What I found was remarkable. Sculptures of all different sizes and textures decorated the inside and out of his house. I saw some made of marble, some wood and some even bronze, which he says is the most difficult to make. The curves and smoothness of his art gave a peaceful flow of a feeling to his house. All were unique from each other but still shared the complex characteristic of beauty. I was in awe and slightly overwhelmed as I took it all in.
Mr. Renard proceeded to explain how his passion for sculpting started and where he acquired his distinctive style. It turns out that he began as a cake baker and would create the decorations and designs on each dessert. He even entered contests where he would win first prize for cake decorating. After some time however, he grew tired of just cake decorating and asked himself, why not sculpting? From then on, his new career as a sculptor began.

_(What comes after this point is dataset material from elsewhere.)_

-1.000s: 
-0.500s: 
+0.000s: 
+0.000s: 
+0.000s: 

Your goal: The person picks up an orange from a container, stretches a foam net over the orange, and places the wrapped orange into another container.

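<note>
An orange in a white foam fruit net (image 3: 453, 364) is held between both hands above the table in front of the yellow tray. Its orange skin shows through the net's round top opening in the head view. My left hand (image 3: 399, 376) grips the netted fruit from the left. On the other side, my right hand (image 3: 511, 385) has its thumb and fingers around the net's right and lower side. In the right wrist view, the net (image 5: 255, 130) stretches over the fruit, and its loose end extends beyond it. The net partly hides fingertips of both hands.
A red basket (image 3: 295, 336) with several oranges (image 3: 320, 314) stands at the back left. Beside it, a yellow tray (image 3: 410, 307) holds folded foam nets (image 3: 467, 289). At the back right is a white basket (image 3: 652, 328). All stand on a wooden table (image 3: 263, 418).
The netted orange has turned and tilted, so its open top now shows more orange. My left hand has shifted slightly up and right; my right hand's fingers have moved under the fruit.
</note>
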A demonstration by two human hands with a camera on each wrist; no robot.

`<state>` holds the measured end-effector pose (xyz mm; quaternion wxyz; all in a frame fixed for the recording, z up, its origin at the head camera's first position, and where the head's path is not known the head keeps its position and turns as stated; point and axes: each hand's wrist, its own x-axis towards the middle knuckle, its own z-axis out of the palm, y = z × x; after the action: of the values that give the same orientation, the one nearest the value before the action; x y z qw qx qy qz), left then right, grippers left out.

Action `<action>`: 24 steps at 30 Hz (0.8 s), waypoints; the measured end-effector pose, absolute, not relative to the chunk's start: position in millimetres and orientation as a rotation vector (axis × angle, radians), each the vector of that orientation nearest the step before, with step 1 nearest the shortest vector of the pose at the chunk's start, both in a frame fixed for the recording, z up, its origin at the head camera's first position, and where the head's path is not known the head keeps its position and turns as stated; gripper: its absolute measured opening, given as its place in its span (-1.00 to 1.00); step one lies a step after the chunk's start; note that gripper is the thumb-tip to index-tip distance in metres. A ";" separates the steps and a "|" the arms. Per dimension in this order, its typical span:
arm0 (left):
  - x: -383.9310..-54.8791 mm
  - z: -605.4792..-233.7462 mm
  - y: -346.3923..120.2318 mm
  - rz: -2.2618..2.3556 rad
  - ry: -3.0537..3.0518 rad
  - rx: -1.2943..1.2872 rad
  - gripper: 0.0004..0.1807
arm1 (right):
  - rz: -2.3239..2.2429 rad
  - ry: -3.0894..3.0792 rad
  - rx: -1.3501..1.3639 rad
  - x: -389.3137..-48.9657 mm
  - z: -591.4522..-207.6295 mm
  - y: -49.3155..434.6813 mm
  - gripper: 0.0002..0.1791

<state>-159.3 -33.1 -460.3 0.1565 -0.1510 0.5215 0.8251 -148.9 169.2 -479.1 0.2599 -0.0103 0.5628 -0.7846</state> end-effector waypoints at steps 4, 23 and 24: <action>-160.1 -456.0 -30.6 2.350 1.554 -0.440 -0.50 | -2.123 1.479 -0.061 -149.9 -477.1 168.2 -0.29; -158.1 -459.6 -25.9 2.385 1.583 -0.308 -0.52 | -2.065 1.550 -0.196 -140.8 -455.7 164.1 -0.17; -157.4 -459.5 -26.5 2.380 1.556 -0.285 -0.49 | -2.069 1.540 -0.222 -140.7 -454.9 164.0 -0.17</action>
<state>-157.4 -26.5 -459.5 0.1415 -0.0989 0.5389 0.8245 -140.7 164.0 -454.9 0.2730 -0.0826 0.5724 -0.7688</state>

This proved him to be a very spontaneous character, always set off to find new adventure, a quality which I admire. Soon after making his decision, he attended an art school in Perpignan, where he learned about a famous sculptor named Brancusi, and was inspired by him. They do have similar abstract and curvy styles, but Renard truly has transformed it to be his own.
Today Mr. Renard still works, but not as often as he use to when he first started about 20 years ago. He does most of his work for charity; one in particular is a library for the blind and deaf. But even though he is slowly coming to an end with his art, he still states, "the sculptor is finished when there is nothing more to give."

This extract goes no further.